TASK OBJECTIVE = Check each line of the material. Copy those containing "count".

SOURCE INFORMATION =
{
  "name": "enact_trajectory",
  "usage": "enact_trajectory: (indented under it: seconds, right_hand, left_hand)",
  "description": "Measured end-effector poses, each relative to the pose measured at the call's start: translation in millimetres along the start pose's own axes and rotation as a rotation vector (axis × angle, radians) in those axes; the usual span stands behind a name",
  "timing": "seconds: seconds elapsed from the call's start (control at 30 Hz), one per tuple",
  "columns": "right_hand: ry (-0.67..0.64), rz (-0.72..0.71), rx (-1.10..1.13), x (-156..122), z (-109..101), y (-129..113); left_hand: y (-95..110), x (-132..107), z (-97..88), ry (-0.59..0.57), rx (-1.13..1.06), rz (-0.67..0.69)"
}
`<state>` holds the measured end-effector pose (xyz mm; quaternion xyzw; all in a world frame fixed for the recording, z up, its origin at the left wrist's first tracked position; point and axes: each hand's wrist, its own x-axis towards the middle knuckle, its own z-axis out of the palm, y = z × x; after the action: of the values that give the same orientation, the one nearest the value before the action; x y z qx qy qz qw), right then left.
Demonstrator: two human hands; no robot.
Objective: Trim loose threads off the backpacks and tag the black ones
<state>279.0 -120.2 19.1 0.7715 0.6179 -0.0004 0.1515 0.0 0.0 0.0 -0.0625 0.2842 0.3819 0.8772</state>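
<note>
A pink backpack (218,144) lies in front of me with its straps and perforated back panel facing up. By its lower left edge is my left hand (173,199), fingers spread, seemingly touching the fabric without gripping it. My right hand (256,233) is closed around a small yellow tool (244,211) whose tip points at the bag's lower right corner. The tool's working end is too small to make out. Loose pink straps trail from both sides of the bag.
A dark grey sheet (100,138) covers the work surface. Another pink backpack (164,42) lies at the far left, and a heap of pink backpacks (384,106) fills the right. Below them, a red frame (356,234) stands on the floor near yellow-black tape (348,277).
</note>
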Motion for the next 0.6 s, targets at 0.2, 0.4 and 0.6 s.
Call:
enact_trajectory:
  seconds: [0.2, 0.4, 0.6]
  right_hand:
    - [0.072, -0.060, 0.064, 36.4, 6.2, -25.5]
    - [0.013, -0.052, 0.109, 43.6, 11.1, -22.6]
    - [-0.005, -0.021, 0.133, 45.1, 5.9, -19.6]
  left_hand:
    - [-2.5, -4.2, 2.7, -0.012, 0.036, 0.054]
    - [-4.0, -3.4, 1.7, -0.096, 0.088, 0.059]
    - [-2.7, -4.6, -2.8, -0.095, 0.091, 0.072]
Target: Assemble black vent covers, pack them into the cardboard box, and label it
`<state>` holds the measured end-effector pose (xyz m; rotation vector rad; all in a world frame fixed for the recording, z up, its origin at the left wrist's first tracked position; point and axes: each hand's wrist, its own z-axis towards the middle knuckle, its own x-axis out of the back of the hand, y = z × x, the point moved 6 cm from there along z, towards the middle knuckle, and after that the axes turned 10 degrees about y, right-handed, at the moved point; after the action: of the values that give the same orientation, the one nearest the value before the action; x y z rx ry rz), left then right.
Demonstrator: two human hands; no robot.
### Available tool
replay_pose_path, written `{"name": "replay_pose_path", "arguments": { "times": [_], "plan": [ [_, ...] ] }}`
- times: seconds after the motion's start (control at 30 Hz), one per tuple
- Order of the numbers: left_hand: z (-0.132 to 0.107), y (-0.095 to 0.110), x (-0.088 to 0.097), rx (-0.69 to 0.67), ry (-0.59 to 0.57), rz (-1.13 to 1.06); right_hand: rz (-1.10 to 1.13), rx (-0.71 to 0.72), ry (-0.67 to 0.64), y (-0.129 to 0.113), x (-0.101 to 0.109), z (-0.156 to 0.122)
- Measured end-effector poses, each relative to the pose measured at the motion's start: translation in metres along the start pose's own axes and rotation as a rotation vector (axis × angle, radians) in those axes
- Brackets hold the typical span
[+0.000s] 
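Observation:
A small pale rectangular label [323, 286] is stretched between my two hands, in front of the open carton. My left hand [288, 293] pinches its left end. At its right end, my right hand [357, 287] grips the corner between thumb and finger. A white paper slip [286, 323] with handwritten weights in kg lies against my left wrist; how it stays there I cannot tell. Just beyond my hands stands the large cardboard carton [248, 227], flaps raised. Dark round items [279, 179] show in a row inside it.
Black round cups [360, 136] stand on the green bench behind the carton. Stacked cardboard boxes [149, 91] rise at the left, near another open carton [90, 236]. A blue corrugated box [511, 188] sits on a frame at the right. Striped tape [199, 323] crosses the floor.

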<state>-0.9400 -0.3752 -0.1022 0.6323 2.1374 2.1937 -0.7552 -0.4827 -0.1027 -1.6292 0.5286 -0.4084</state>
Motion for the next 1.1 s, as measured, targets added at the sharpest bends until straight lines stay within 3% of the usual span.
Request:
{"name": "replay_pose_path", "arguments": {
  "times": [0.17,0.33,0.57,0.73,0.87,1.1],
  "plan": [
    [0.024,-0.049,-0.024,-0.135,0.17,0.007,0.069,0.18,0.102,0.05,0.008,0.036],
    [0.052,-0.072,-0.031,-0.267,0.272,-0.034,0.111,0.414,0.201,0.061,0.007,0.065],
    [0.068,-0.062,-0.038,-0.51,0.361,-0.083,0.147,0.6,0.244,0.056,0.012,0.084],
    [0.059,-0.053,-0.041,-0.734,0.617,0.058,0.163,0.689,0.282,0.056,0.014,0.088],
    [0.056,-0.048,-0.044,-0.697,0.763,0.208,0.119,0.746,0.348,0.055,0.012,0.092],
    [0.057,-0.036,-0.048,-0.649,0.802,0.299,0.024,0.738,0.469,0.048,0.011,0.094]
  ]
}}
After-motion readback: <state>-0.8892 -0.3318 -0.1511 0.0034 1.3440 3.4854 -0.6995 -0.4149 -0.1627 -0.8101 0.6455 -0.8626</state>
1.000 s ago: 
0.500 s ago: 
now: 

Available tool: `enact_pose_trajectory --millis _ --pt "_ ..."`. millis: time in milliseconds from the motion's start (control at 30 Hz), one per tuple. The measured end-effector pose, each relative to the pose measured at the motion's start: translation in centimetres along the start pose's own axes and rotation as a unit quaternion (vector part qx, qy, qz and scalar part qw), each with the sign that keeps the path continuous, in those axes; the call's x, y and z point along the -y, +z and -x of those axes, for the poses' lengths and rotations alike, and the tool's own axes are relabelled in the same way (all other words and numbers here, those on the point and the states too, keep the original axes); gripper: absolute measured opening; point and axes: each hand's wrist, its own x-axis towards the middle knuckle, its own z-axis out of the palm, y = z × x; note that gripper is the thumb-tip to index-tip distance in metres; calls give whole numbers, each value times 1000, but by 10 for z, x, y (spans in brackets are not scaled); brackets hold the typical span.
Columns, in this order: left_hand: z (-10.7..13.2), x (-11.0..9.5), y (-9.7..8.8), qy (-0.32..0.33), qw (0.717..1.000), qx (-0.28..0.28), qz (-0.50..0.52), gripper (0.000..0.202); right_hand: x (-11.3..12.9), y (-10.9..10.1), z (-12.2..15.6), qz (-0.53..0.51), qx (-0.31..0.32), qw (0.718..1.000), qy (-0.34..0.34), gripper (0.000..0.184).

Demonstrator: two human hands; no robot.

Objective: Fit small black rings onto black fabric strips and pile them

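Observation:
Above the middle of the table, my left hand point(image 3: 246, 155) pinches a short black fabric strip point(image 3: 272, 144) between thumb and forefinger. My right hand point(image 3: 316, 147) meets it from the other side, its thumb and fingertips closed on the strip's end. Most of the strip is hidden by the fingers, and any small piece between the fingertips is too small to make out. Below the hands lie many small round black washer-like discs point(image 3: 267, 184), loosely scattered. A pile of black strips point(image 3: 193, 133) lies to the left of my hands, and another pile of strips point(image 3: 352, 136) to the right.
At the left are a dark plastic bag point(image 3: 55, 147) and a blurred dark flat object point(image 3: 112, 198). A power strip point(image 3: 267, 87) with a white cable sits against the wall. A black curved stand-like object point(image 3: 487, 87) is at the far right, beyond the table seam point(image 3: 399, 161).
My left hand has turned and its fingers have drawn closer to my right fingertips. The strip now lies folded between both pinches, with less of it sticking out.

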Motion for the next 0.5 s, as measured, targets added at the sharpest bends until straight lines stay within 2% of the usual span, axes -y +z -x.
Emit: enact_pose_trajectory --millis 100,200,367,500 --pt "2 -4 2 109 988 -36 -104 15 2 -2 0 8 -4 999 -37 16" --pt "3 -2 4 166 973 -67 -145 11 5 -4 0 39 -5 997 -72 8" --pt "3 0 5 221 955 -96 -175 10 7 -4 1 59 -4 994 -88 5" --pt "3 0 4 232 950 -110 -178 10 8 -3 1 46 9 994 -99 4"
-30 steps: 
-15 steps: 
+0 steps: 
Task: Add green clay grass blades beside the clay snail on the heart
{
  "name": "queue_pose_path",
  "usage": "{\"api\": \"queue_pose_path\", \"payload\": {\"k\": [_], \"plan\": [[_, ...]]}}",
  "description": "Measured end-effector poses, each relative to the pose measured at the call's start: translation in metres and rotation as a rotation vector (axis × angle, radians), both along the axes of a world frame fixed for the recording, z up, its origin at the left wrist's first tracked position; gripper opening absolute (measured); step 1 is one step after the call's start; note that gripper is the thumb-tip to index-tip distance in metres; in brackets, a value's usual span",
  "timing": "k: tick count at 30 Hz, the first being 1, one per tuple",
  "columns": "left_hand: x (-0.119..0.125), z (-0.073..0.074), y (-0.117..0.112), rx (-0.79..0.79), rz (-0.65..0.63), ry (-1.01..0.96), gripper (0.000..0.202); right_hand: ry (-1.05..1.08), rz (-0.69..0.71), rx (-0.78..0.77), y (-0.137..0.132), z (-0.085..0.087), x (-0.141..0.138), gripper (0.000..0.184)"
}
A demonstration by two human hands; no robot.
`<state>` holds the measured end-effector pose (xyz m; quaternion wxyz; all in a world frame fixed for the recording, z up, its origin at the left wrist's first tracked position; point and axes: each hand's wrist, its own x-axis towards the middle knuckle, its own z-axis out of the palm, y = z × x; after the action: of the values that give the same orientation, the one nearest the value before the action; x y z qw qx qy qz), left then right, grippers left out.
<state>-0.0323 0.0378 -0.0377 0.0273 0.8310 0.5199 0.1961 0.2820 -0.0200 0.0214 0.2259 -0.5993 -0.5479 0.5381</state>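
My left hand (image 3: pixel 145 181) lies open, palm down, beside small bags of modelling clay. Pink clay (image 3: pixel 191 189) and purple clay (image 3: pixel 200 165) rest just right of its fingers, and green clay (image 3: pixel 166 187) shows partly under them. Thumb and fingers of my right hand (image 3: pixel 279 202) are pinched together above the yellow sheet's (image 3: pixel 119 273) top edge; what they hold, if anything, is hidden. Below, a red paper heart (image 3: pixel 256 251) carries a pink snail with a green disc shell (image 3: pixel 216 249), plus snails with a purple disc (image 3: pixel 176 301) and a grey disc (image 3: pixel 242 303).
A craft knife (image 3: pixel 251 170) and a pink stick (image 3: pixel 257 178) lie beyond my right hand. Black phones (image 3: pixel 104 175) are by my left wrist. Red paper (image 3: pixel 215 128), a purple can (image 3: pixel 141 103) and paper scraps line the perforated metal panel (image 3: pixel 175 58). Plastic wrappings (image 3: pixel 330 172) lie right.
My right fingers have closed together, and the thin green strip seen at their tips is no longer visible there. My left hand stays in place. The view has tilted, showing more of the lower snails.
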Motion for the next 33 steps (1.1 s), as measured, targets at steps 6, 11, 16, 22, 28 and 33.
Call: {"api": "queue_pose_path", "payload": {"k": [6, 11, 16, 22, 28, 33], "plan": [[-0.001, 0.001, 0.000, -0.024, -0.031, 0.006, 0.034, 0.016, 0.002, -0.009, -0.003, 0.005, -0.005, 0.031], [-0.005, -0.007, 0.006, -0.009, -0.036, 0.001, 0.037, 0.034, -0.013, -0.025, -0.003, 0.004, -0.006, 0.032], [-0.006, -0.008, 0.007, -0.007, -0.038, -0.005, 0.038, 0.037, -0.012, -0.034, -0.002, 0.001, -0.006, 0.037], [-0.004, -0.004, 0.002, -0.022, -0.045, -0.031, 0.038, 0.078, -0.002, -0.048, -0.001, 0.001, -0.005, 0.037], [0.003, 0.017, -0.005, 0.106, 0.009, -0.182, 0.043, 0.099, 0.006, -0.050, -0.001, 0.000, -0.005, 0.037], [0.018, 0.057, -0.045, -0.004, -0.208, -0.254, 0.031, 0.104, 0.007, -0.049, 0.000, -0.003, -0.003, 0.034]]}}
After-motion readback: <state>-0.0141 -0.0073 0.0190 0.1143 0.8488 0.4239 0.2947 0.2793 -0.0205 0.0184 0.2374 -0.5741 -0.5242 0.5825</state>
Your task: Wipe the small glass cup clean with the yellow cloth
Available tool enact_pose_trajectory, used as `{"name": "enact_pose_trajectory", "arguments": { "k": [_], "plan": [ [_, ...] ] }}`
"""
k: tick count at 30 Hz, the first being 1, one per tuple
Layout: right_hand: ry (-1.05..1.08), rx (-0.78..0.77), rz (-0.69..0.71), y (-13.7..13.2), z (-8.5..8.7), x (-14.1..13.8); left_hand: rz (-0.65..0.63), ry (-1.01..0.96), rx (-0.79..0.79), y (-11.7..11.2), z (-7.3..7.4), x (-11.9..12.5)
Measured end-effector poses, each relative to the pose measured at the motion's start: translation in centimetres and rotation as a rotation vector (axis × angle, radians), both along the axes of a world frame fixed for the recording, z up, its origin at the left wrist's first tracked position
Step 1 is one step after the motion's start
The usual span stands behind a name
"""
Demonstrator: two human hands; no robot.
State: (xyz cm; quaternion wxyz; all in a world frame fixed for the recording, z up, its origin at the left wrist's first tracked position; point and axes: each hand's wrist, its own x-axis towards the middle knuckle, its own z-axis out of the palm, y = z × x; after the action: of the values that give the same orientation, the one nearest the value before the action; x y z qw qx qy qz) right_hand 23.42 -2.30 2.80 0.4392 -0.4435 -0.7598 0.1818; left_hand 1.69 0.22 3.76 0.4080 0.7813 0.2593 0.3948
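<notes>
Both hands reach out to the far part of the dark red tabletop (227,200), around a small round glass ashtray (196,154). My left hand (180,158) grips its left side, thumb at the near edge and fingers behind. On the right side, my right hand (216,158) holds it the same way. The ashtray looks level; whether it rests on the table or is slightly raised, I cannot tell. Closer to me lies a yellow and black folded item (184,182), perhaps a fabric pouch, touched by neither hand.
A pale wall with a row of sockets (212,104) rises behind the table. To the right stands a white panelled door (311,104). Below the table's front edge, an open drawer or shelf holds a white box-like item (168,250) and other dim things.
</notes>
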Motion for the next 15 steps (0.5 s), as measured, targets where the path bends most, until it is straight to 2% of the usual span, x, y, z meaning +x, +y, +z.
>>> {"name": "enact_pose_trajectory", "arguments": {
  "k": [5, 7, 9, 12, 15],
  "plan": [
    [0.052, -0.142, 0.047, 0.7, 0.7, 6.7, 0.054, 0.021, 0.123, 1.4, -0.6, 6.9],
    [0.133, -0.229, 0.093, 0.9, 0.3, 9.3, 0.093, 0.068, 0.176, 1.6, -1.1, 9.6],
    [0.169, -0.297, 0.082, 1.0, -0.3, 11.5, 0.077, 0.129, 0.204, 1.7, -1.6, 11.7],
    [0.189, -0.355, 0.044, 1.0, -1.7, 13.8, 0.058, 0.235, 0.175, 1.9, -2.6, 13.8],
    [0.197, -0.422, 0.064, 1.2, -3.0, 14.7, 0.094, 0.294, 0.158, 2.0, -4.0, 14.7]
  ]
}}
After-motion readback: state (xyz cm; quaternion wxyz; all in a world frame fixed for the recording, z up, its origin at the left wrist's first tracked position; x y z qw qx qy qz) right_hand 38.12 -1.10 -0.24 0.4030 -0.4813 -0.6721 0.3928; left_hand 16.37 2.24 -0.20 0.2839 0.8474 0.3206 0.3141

REPLY =
  "timing": "k: tick count at 30 Hz, the first being 1, one per tuple",
k: tick count at 30 Hz, the first being 1, one per tuple

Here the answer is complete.